特に接客のスキルが身につかないケースが多いと思います。

例えば100席のレストランの調理場で働くとなると、担当部署が細かく分けられます。

見習いコックがわざわざお客様に料理を持って行く理由が無いんです。

将来なんらかの形で独立を考えるならば、接客スキルは必須です。

ある程度キャリアを積んでいくと接客をする場面がどんどん少なくなります。部署異動でもしない限り、大規模店や結婚式場、ホテルなどでは若いうちに接客スキルは身に付きません。
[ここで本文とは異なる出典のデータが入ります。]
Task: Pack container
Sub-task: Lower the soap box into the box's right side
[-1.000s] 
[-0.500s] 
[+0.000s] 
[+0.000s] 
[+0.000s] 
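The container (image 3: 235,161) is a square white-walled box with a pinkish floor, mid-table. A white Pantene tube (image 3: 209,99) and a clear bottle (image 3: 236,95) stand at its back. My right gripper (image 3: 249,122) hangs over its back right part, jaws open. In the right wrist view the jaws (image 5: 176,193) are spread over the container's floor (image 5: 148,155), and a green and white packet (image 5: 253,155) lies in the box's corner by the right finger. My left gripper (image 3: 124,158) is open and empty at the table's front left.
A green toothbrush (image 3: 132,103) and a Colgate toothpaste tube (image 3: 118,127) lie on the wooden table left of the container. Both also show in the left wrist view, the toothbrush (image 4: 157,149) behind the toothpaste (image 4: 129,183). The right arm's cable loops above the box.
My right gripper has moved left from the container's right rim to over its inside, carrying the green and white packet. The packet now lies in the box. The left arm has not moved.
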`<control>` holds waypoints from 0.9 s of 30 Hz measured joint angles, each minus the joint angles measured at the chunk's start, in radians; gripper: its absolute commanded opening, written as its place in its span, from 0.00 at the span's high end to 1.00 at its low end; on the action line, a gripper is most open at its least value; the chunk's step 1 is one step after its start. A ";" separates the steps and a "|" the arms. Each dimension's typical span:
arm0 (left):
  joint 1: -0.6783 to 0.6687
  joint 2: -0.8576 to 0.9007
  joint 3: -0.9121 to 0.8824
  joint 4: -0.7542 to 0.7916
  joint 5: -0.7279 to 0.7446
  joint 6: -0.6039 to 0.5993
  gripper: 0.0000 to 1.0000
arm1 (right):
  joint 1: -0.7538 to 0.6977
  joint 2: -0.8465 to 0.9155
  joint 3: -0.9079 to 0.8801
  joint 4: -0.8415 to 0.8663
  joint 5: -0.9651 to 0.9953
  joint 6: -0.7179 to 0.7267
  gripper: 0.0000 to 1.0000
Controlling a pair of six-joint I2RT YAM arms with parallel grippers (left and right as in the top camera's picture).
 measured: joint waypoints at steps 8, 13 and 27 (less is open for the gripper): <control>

大規模店だと新人に仕事を教えるのが2年目の料理人のケースも多いが、中規模店ならば中堅・ベテランに直接教えてもらえる可能性が高い。どちらが質の高い仕事が身につくかは明白。

優良店をどうやって見分ける?

ここが一番抽象的ですよね。はっきりとした判断基準がありません。

お客さんが入っていて繁盛していることは大前提です。ヒマな店では成長できません。

加えて私なりの「高確率で当たる」判断基準をご紹介します。ポイントは3つです。

お店が綺麗である

新しい、古いではありません。キチンと掃除が行き届いているかということです。

単純に掃除の意識が低いのは論外ですが、忙しすぎて掃除に手が回らず、目立たない所は汚れが放置されてる店は多いです。
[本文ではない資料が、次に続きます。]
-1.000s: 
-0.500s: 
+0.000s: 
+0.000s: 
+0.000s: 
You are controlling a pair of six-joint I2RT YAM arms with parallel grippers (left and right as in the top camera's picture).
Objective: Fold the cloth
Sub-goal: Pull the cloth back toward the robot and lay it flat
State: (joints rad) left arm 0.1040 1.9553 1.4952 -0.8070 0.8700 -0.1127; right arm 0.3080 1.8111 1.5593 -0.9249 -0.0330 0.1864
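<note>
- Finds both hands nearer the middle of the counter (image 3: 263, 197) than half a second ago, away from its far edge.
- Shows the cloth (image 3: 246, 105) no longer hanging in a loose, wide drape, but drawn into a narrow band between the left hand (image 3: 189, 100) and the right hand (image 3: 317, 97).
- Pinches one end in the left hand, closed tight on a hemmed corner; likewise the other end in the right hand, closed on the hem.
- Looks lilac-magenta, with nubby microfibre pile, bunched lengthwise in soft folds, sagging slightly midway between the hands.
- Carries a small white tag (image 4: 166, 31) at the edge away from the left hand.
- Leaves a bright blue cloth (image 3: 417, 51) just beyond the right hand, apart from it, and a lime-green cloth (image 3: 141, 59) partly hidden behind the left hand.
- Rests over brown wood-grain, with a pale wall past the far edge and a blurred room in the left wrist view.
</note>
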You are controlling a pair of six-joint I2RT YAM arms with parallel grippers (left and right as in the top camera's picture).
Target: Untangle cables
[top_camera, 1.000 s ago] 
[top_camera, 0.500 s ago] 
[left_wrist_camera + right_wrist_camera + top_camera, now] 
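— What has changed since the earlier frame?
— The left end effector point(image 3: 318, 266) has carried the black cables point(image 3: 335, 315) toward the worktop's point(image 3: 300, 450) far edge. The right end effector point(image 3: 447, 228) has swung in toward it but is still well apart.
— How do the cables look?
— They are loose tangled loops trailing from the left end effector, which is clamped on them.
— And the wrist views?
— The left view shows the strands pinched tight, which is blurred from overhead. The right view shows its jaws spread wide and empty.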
そういう店は効率の悪い仕事をしていて、長時間労働の確率が高くなります。

実際に食事に行って、見える範囲でトイレやバックヤードをチェックしてみて下さい。

調理場の近くでなんとなく油の劣化した匂いがしたり、モワッとした下水臭さがある場合はアウトです。

スタッフの表情が良い

ここは判断が難しい所ですが、意識をしてチェックしてみましょう。

働いているスタッフの雰囲気や個性を見ると、自分に合いそうかどうか、参考にはなるはずです。

ひとつひとつに丁寧な仕事がされた料理

料理人として成長するためには「丁寧でキレイな仕事」を身に付けなければいけません。

  • 野菜の切り方が雑になっていないか?
  • 盛り付けがきれいで丁寧か?
  • お皿が汚れていないか?
  • 熱いものは熱く、冷たいものは冷たく提供されているか?

厳しい目でチェックして下さい。

値段の高いディナーではなく、ランチで充分です。

これらの優良店を見分ける3つのポイントは一店舗見ただけではなかなか判断できない。予算と時間が許す限りなるべく多く食べ歩きをして、見る目を養う必要がある。

まとめ

長くなりましたが、独立を意識している料理人が最初に働くお店を選ぶ時の注意点と判断基準をご紹介してきました。
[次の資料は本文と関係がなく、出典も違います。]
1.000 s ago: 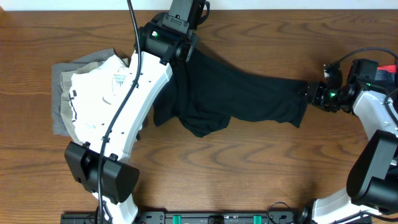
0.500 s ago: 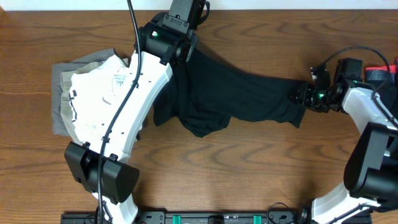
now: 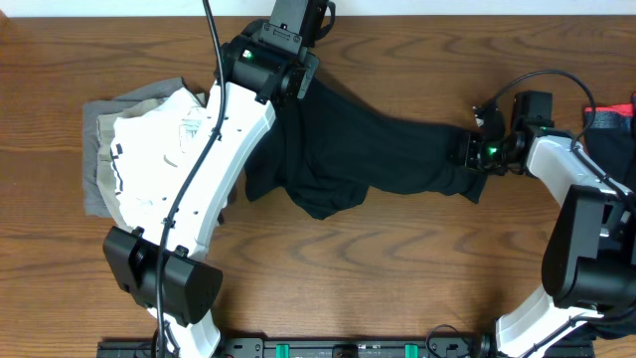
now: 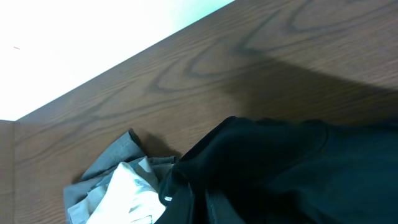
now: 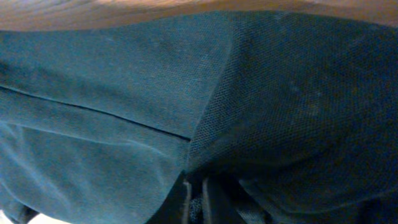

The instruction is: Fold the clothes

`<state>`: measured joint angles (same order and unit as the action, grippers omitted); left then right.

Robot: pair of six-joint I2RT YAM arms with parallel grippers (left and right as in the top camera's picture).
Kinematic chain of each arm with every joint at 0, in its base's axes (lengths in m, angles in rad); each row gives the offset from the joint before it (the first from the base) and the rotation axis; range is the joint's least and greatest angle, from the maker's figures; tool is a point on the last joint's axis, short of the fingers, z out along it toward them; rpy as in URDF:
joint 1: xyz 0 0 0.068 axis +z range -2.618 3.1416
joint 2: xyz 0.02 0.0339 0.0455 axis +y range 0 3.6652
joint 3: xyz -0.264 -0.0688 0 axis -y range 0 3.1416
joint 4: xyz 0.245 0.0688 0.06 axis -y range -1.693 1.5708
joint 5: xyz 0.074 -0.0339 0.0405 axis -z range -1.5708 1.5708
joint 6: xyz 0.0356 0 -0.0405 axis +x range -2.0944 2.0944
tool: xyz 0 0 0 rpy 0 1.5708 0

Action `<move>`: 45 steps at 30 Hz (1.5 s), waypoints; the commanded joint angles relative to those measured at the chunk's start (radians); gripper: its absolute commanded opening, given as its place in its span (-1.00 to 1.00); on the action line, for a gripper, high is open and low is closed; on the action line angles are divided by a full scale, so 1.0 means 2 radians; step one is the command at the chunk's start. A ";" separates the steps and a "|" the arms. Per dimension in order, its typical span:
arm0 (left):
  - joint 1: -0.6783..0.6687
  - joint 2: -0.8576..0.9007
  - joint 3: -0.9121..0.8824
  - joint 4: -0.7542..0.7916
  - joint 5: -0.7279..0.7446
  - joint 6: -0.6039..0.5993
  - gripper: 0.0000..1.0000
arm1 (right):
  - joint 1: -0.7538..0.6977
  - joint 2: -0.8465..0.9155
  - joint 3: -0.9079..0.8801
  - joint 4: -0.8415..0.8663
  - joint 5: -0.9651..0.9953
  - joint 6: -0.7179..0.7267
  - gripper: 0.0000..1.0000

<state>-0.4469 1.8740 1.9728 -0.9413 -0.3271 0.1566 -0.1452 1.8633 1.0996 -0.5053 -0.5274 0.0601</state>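
A black garment [image 3: 378,154] lies stretched across the middle of the table. My left gripper [image 3: 298,88] is at its far left corner and appears shut on it. The left wrist view shows the black cloth [image 4: 292,168] covering the jaws. My right gripper [image 3: 475,152] is at the garment's right end and is shut on the cloth. The black fabric [image 5: 124,93] fills the right wrist view, bunched at the fingers [image 5: 196,199].
A stack of folded clothes [image 3: 139,149], white on grey, lies at the left; it also shows in the left wrist view [image 4: 121,186]. A red and dark object [image 3: 608,114] sits at the right edge. The table's back edge runs just behind the left gripper.
My right gripper has moved left with the garment's right end, so the cloth is less stretched. The left arm has not moved.
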 commanded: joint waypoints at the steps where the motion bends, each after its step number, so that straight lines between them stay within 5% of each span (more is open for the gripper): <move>1: 0.001 -0.006 0.006 0.000 0.003 -0.004 -0.88 | 0.002 -0.001 -0.001 0.000 -0.012 0.003 -0.97; 25: 0.001 -0.069 0.006 -0.009 -0.051 -0.004 -0.88 | -0.150 -0.343 -0.001 -0.027 0.035 0.036 -0.97; 37: 0.001 -0.071 -0.002 -0.203 0.136 -0.113 -0.88 | -0.149 -0.346 -0.001 -0.087 0.030 -0.019 -0.97; 45: 0.001 -0.069 -0.104 -0.267 0.228 -0.146 -0.85 | -0.149 -0.346 -0.001 -0.105 0.026 -0.024 -0.98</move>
<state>-0.4469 1.7226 1.8328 -1.4651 0.0101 -0.0956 -0.4347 1.1713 1.0966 -0.7128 -0.4717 0.0387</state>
  • 扱える食材と任せてもらえる仕事内容のバランスがいい
  • ベテラン・中堅・新人のバランスがいい
  • 「自分の店」という意識が身につく
  • 仕事内容が偏りにくい

以上の理由から、料理人デビューには

中価格帯の中規模優良個人店がオススメ

というのが私の結論です。

食べ歩きの中でなかなか優良店が見つからない時は、飲食専門転職エージェントに相談してみて下さい。完全無料で利用できます。

「こんな考え方もあるんだな」くらいで丁度いいと思います。

皆様の判断材料のひとつにしていただければ幸いです。